After 90 min the exposed cultures were diluted with pH indicator medium lacking histidine and aliquoted into 48 wells of a 384-well plate
(3 replicates) using an 8-channel pipettor.The plates were incubated for 48 h at 37°C.
To confirm the sensitivity of the tester strains and the metabolic capacity of the S9 fractions, the diagnostic mutagens 2-nitrofluorene (2-NF),
4-nitroquinoline-N-oxide (4-NQO) and 2-aminoanthracene (2-AA) were used, respectively.

GLP compliance:

no

Type of assay:

bacterial reverse mutation assay

Test material

Method

Species / strainopen allclose all

Metabolic activation:

with and without

Metabolic activation system:

0.2 mL strain mixture and 0.04 mL S9-mix (30%)

Test concentrations with justification for top dose:

1 to 2500 μg/mL

Vehicle / solvent:

DMSO

Details on test system and experimental conditions:

The test system was suitably labelled to clearly identify the bacterial strain, test article concentration, positive and vehicle controls, absence or presence of S-9 mix.

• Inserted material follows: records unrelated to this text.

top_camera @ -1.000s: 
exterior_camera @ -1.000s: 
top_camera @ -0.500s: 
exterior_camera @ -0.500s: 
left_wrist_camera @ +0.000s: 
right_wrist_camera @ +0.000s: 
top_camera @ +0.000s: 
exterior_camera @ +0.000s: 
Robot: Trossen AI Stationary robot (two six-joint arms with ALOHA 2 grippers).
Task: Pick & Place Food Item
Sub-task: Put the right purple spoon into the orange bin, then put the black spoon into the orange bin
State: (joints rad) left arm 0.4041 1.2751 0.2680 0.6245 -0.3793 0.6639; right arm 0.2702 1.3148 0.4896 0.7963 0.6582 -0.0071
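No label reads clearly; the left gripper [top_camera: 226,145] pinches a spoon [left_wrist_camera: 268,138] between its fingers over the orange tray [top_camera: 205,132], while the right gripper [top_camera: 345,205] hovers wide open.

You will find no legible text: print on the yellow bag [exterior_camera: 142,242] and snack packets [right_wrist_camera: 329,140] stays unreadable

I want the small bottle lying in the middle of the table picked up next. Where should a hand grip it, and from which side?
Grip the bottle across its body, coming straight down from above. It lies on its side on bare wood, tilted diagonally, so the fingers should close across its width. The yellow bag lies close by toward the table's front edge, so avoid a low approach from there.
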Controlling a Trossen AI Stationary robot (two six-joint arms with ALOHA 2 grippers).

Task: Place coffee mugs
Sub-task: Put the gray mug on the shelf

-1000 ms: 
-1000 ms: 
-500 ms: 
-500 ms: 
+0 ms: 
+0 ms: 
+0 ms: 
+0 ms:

Rationale for test conditions:

The experiment is regarded valid, if the vehicle control showed the normal spontaneous
revertant frequency and the diagnostic mutagens caused the expected increase in the
mutation rate. The individual test chemicals were classified according to the following
criteria:
Negative: ≤8/48 wells Equivocal: 9-12/48 wells Positive: ≥13/48 wells
Historical control range: 0-7/48 wells in ca 300 experiments (1999-up to date)
A concentration-dependent increase of revertant wells (mean of triplicate) over the vehicle
control is indicative for a genotoxic activity of the test substance.

Evaluation criteria:

The pH indicator bromocresol purple turns the colour of the cultures from blue to yellow
as the pH drops due to the accumulation of catabolites from the metabolic activity of
revertant cells. The number of positive wells (yellow) out of a total of 48 wells is an
indication of the frequency of reversion per replicate per dose and was compared to the
number of spontaneous revertant wells of the solvent control. Each test point contains
48 wells of a 384-well plate. In each 48-well section, the wells were scored for the number
of revertant wells (yellow) and the mean value of the triplicates was calculated.

Statistics:

The bacterial reverse mutation assay (Ames test) is used extensively as a routine test for
mutagenicity for more than 25 years. In the meantime a high throughput screening version
in microtiter plates is available for identifying chemical mutagens (Ames II). Based on the
high concordance (80%) with the traditional Salmonella microsome assay, the Ames II
procedure seems an effective screen for identifying bacterial mutagens.

Results and discussion

Applicant's summary and conclusion

Conclusions:

Based on the described results it is concluded, that CD 164, when tested up to
insoluble concentrations, caused neither base-pair substitutions nor frameshift
mutations in bacteria. No evidence of genotoxic activity was observed in a series of
S. typhimurium tester strains (TA Mix and TA 98) in the absence and presence of
metabolic activation. The test article is, therefore, classified as "Ames II negative".

Executive summary:

As part of the worker's safety program, CD 164, a chemical intermediate of the BI 1356 BS synthesis, was investigated in the Ames II test under non GLP-conditions. The Ames II assay is a high throughput version showing a high correlation with the traditional Salmonella assay. Concurrently with positive and negative (vehicle) controls, the test article was tested over a concentration range from 1 to 2500 μg/mL medium with and without microsomal rat liver enzymes (Aroclor 1254-induced). The bacterial tester strains S. typhimurium TA Mix (TA 7001, TA 7002, TA 7003, TA 7004, TA 7005 and TA 7006, sensitive to base-pair substitution) and TA 98 (susceptible to frameshift mutagens) are histidine-auxotrophic and were exposed with the test substance for 90 minutes. Using the liquid fluctuation technique revertant growth was quantified colorimetrically in 384-well plates after 48 hours at 37°C.